The program of recovery that God has given me, and that I choose to work today does just that, it works. I'm not referring to sobriety right now. I have evidence every day that it works in regards to sobriety as day after day passes without my having the obsession to drink and drug return. But that is not the main purpose of the program. The true purpose of the program is to connect me with my Higher Power, to effect the changes in my character that I could never change with my own will power and to show me how to live a life worth living. Evidence of these things still sometimes surprises me and definitely encourage me.
I spent 14 hours yesterday working as a wedding photographer. I began shooting rehearsal at 9, documented the day, and finished with the wedding and after events about 5. Then after an hour break, I began going through the images I had shot, making my cuts, deciding what to use and what to throw away (much like taking inventory), and doing what I could to improve the ones that were worthy of keeping. I estimate that I have a couple more hours of work to do, and then I can present the bride and groom with their pictures.
Where the evidence of changes in my life came in is that I enjoyed it thoroughly. By lunch I had begun working on thoughts and plans of how I could begin doing wedding photography regularly. What amazes me about this, is that as a professional photographer, I refused to shoot weddings for years. I hated doing it. I only did a couple and always swore to avoid such hell in the future. I claimed it was a soul killing enterprise for an artist.
But it never was about creativity or lack of challenge. The fact is that there is plenty of opportunity for beautiful and artistic photography with weddings, and also the chance to take the journalism documentary style photographs that I love. Weddings are one of the few things I can do now that offer a taste of the photojournalism career I threw away and destroyed during the time that I was busy building up the wreckage of my past. And yet, I still refused to consider shooting weddings. I still hated the very idea of it.

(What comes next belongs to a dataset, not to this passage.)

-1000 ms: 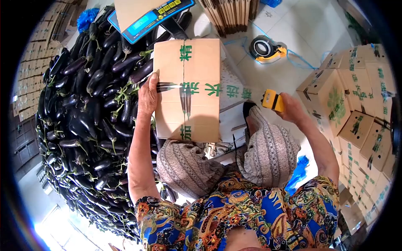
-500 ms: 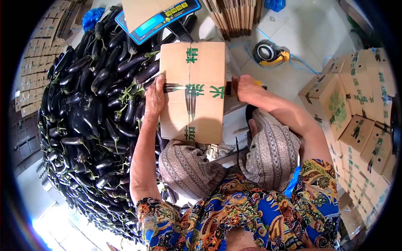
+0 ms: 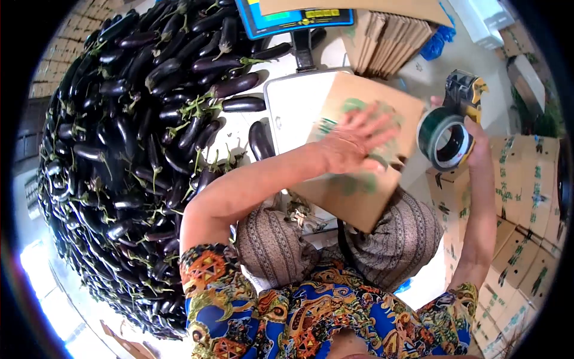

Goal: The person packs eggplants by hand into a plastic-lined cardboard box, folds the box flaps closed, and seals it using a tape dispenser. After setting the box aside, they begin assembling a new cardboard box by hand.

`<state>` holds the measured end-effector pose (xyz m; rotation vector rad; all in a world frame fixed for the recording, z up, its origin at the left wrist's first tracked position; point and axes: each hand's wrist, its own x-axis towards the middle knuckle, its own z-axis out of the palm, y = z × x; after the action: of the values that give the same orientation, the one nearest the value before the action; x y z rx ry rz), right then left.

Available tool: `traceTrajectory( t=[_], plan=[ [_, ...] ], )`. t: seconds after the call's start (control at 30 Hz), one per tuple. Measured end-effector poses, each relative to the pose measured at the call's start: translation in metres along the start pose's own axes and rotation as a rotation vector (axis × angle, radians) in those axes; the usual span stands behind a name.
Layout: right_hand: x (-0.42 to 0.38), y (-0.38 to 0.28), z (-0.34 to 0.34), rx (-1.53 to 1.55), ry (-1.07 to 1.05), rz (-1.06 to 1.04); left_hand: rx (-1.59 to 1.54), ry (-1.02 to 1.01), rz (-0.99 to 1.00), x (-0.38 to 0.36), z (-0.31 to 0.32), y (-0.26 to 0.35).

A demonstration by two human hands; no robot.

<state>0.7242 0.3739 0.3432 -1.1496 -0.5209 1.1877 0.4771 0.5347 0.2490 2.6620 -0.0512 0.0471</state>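
My left hand (image 3: 362, 140) lies with fingers spread across a tan cardboard box (image 3: 353, 206) with green printing. The box rests at a slant, one end over the white scale platform (image 3: 290, 99), the other by my right knee. To the right of the box, my right hand (image 3: 475, 140) grips a tape dispenser (image 3: 469, 87). It has a black head, yellow parts and a large roll of dark green tape (image 3: 427, 134) facing me. The roll is close to the box's right edge.
A large heap of eggplants (image 3: 128, 146) fills the left side. The scale's blue display (image 3: 299, 23) stands at the top, with flattened cardboard sheets (image 3: 394, 45) behind. Printed cartons (image 3: 520, 179) are stacked on the right. A blue plastic bag (image 3: 439, 42) lies beyond the sheets.
The box has turned and tilted to the right. My left hand has gone from its left edge onto its face. My right hand now holds the tape dispenser, which earlier lay on the floor.
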Motion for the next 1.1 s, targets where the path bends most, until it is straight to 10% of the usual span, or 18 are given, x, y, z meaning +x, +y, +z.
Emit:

But as I applied reflection and inventory to my thought process, as I referred back to the things I learned about myself during the fourth and fifth steps, as I got rigorously honest about my reasons and feelings I learned something I had never been able to admit to myself before. My hatred of shooting weddings had nothing to do with creativity and artistic merit. It had everything to do with fear, how I felt about myself and my self worth, and how I responded to pressure. My fears have been reduced and dealt with through working the program, my understanding of my value and abilities has grown and changed, and my natural instinctive reactions to pressure, and what even causes pressure today for that matter, have changed drastically. These changes have made me a better man. They have given me a life worth living. And they have turned me 180 degrees from the direction I took in photography before, where I feared and hated the idea of shooting weddings for a living, to the place where I can be excited about the freedom and possibilities such an endeavor could afford me. I thank God that He gave me the willingness to give of my time and talents as a wedding present for two very good friends, because it gave me a glimpse of who I am today and how I have changed that I truly needed to see. I am grateful for the opportunities I have in my life today. I am grateful that the prejudice I stayed imprisoned by has been removed so that I can see the art and beauty in life around me, even in the idea of wedding photography.